Jeffrey Fisher wrote:
>
> On 6/14/05, Charles Brown <cbrown at michiganlegal.org> wrote:
> >
> >
> > Carrol Cox
> > Such slang as "fundies" belongs in the same part of the
> > lexicon as "darky" and "towelhead."
> >
> > ^^^^^^^
> > CB: Not. Lets not bend the stick the other way too far the other way in
> > demonstrating how much we can turn the other cheek to the vicious practices
> > of this rightwing juggernaut. The fanatics are not going to get out off the
> > road to fascism because we say nice things about them.
> >
>
> no, they're not, but
>
> (a) that's not an argument against carrol's point, and
> (b) it's not the fanatics we're trying to turn off the road to
> fascism, at least in the first instance. so let's let go of that
> little straw person, shall we?
Precisely. My argument that we speak to those who already agree with us is an obvious and long-established point which many posters on this list seem either to have great difficulty in grasping or else simply choose to distort it for fun. Imagine yourself in the center of a circle with a 200 yard radius. Your voice can't rise above a shisper. You want to reach out as far as possible. But who do you talk to _first_? Obviously, those standing next to you. And you need to convince them to talk to those near them.

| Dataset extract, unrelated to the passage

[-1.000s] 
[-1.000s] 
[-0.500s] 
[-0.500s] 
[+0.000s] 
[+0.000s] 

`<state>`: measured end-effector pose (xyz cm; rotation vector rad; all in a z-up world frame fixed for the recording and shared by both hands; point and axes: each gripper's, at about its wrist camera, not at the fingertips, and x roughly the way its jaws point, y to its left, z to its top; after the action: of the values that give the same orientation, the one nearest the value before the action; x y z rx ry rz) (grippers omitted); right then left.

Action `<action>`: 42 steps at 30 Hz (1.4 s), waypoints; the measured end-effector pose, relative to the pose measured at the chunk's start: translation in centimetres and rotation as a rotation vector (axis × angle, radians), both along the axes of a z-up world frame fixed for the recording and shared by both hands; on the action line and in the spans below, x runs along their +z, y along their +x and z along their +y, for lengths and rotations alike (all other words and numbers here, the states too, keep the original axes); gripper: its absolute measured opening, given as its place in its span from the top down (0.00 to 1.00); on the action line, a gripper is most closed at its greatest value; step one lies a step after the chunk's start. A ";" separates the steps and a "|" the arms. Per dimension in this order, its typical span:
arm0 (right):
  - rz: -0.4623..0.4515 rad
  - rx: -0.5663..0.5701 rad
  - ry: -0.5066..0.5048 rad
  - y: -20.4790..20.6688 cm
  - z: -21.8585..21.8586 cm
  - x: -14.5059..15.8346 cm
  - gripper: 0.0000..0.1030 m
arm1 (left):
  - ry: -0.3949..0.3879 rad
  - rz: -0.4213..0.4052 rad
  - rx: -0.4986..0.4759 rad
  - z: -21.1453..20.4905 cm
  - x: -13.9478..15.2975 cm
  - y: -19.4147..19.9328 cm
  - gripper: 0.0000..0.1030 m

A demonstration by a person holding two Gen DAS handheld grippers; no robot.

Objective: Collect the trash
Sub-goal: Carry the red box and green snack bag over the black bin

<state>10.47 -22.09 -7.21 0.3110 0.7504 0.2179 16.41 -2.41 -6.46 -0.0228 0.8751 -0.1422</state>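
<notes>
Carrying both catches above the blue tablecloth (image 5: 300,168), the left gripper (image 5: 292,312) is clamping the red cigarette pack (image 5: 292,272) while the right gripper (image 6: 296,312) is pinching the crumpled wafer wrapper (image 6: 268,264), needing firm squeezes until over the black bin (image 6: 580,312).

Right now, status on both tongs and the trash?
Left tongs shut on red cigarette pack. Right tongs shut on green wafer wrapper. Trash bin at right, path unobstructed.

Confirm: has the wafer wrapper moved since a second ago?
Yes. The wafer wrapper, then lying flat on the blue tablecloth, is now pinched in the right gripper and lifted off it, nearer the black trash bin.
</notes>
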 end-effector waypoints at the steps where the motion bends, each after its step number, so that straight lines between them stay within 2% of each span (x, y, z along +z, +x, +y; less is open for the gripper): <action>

The point about a fundamentalist who is ALSO a "fascist roader" is not that she is a fundamentalist but that she is a "fascist roader." We son't talk to her. We talk to the fundamentalist standing next to her who happens _not_ to be a "fascist roader" but someone who opposes the war. Attacking "fundamentalists" (or referring to them sneeringly as "fundies") cuts us off from that fundamentalist who happens to agree with us on the main point now.